Well along with some of the comments here. Possibly American "hubris", aggressiveness, etc. As they were the "greenest" troops deployed at that time. From the Officers on down generally.

Martin Rapier16 Apr 2019 9:31 a.m. PST

I'd like to see a source or reference before commenting on an assertion like that. Wavro is normally pretty reliable, but as the 100 Days cost the Allies a million casualties, I wasn't aware that the Germans lost five million men in the West in late 1918. Perhaps he is referring to a very specific situation?

JMcCarroll16 Apr 2019 10:30 a.m. PST

Perhaps German totals included surrendered troops as well?
Not to mention offensive operations after the east front troops arrived.

emckinney16 Apr 2019 10:44 a.m. PST

Killed, or all casualties? If it's just killed, better medical services may have made a huge difference. With the German army in retreat, I suspect that many wounded couldn't be gotten back to field hospitals, and others were simply left behind in retreats (accidentally or otherwise), and succumbed to blood loss or infection.

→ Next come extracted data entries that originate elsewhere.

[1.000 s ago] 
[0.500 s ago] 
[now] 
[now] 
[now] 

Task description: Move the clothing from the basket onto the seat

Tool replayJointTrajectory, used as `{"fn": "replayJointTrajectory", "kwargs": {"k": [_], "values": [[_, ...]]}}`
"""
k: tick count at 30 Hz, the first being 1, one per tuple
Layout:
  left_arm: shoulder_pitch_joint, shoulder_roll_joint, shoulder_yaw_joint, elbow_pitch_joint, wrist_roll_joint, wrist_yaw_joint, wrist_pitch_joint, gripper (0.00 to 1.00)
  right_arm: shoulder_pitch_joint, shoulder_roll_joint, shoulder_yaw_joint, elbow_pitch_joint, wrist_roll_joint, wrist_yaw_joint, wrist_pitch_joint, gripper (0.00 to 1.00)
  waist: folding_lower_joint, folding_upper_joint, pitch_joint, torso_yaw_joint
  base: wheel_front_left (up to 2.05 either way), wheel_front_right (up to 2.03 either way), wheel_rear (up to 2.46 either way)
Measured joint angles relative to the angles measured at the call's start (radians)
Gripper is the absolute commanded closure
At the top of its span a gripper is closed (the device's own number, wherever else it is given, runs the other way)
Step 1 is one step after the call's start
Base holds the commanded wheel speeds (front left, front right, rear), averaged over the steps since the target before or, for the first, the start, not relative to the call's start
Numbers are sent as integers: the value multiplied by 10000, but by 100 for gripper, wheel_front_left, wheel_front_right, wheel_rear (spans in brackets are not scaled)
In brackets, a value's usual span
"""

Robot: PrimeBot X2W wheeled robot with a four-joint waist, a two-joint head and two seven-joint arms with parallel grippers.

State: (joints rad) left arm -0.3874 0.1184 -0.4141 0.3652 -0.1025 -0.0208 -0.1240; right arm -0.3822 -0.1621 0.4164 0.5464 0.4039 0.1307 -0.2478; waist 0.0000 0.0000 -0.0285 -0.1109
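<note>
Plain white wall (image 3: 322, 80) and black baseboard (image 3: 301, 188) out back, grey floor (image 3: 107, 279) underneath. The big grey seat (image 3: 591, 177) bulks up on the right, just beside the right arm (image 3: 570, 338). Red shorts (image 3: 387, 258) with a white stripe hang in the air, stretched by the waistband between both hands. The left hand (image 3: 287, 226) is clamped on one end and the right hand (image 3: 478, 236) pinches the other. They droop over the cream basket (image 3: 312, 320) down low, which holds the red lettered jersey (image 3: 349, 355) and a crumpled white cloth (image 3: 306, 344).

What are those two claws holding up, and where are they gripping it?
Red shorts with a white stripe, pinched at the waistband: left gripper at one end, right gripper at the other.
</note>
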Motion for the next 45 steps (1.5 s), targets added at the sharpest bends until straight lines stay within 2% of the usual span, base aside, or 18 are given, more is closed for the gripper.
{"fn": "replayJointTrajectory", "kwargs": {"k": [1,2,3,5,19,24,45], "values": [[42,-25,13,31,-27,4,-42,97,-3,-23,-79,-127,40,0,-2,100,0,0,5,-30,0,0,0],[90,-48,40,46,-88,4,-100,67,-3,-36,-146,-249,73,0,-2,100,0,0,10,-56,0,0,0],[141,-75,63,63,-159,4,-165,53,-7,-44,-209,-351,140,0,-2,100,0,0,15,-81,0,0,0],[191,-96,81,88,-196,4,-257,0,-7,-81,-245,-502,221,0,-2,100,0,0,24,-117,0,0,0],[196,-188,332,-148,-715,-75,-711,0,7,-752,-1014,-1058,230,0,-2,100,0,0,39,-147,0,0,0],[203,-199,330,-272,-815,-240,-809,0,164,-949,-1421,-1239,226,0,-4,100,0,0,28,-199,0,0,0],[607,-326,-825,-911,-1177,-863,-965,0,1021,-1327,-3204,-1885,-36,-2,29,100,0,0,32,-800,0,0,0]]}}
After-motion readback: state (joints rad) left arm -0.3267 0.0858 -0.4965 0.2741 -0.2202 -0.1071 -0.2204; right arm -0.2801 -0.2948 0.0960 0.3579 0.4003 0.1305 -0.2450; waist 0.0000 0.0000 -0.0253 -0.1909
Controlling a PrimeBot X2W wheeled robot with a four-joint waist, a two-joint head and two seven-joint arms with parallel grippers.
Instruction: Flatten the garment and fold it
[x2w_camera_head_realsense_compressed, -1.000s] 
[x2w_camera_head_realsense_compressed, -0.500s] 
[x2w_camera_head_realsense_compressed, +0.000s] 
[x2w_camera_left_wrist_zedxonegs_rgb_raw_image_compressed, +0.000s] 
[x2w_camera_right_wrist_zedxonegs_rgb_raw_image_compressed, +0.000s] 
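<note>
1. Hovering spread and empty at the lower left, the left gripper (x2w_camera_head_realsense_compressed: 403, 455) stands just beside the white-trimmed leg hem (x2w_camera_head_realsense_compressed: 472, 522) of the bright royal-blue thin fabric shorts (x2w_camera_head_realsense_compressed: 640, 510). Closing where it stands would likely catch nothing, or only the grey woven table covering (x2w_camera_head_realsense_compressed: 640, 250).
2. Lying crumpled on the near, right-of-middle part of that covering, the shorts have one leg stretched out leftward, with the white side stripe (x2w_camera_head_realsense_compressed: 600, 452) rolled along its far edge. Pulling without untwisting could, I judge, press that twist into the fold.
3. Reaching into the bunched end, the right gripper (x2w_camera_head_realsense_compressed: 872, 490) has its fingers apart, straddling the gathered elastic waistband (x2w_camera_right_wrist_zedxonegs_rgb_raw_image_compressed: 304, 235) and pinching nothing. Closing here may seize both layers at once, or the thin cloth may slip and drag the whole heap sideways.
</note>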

monk2002uk16 Apr 2019 11:28 a.m. PST

I agree with Martin. Leaving aside the Wawro's point, start with the artillery if you want to understand major difficulties or failures in any battle. It was the biggest killer and, if not neutralised on the enemy side, would cause horrendous levels of casualties. The first day of the Meuse-Argonne offensive got off to a good start because the artillery coverage was very good. As the battle ground on, logistics became a nightmare. Not only was it difficult to move guns forward to cover the further advances but resupply became more and more difficult. This meant that enemy MGs were not neutralised and counter-battery efforts were compromised. Plus the German artillery could enfilade the advance from the western side of the river bordering the American left flank.

Faced with these problems, no amount of tactical prowess or officer experience on the part of the infantry could make up for the lethal power of German artillery and unsuppressed MGs.

What the Allies did differently was to avoid pushing too far with an advance. The British, for example, used rolling offensives in different sectors to keep up pressure. This enabled a successful attack to be scaled back rather than persevere in the face of the problems that the Americans suffered. When another attack was launched elsewhere along the line then artillery could be moved forward, resupply carried out, and preparations put in place to resume the original attack. Even with these measures, however, the losses in the Last 100 Days were as high as the first months of the war.

Robert

Musketballs16 Apr 2019 11:39 a.m. PST

Seems a strange figure.

4 or 5 to 1 is about right for the 1st day of Amiens, but that was hardly the rule. Even at Amiens, the eventual casualty ratio dropped to around 2:1 for the whole battle. Allied casualties mounted quite significantly as German resistance stiffened after the first shock, and the Allies outran their artillery support.

Legion 416 Apr 2019 2:11 p.m. PST

I think we need more context on Wawro's comment ?

Personal logo McLaddie Supporting Member of TMP19 Apr 2019 5:06 p.m. PST

Considering his incredible mashup of his Austro-Prussian War book, I'd want to know where he got that statistic.

And in the last year of the war who were the combatants doing most of the offensive fighting? Germans and Americans.

Who were doing most of the defensive fighting? British and French.

Whirlwind19 Apr 2019 7:23 p.m. PST

And in the last year of the war who were the combatants doing most of the offensive fighting? Germans and Americans.

I think that would be a huge surprise to the British, Commonwealth, Imperial and French troops in the Hundred Days' Offensive.